>>>>>
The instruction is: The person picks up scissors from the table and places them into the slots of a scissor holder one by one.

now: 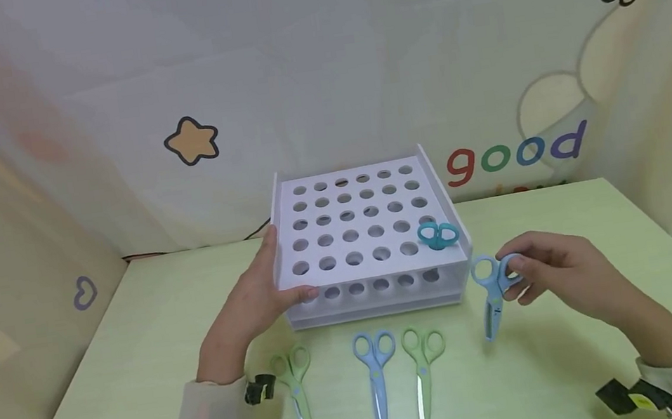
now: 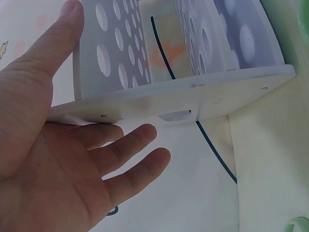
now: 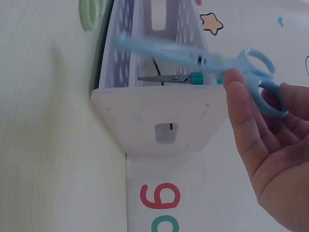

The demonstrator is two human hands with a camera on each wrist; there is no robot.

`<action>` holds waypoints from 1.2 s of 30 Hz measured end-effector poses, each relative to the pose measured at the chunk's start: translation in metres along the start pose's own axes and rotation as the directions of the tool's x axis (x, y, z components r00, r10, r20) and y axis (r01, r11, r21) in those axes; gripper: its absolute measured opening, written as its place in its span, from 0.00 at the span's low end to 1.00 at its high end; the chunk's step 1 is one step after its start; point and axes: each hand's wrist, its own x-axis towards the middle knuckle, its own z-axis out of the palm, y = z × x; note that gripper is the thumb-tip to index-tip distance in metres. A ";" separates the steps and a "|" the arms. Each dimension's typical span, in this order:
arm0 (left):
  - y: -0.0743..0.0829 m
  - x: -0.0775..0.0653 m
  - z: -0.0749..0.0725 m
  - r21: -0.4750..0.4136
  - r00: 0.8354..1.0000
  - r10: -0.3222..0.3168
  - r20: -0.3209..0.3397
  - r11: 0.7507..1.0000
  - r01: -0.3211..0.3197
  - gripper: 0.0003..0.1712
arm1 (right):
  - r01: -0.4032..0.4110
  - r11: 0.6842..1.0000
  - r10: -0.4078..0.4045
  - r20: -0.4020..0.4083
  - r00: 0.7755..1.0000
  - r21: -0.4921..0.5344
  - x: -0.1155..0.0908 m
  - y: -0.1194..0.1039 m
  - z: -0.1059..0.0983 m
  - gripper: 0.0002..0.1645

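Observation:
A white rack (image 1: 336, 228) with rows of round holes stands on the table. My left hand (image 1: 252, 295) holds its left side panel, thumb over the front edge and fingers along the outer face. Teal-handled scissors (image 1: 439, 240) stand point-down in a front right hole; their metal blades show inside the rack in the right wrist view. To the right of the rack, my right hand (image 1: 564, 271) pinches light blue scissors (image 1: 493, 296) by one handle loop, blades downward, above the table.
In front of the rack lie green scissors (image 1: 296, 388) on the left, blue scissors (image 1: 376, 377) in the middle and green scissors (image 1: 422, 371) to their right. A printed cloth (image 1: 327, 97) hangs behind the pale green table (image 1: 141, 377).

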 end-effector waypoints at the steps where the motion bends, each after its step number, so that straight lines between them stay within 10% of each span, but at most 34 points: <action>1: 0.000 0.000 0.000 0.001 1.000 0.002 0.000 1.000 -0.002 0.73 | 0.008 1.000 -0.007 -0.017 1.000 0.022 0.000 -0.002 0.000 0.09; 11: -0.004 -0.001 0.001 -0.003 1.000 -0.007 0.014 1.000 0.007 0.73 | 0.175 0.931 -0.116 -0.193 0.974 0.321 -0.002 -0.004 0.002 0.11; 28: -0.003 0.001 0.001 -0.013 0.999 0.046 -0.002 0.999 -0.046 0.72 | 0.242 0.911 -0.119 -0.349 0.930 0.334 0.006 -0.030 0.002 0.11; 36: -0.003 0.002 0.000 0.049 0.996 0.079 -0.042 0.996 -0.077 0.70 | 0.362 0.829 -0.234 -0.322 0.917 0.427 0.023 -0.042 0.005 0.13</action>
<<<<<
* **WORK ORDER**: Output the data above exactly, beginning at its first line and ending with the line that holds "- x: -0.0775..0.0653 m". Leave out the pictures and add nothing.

* **SOLUTION TO THIS TASK**:
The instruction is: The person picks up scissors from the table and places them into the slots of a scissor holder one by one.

now: 
now: 
now: 

The demonstrator is two human hands with a camera on each wrist; there is no robot.

`<action>` holds waypoints from 1.2 s of 30 Hz measured end-effector poses, each relative to the pose measured at the chunk's start: translation in metres along the start pose's own axes and rotation as the directions of the tool's x axis (x, y, z components r00, r10, r20) and y axis (r01, r11, r21) in those axes; gripper: its absolute measured opening, written as its place in its span, from 0.00 at the span's low end to 1.00 at its high end; the chunk's step 1 is one step after its start; point and axes: each hand's wrist, its own x-axis towards the middle knuckle, its own z-axis out of the palm, y = z × x; note that gripper is the thumb-tip to index-tip distance in metres. A ";" separates the steps and a "|" the arms. Each dimension's typical span, in this order:
arm0 (left):
  - y: -0.0743..0.0829 m
  - x: -0.0775..0.0653 m

The exercise is complete.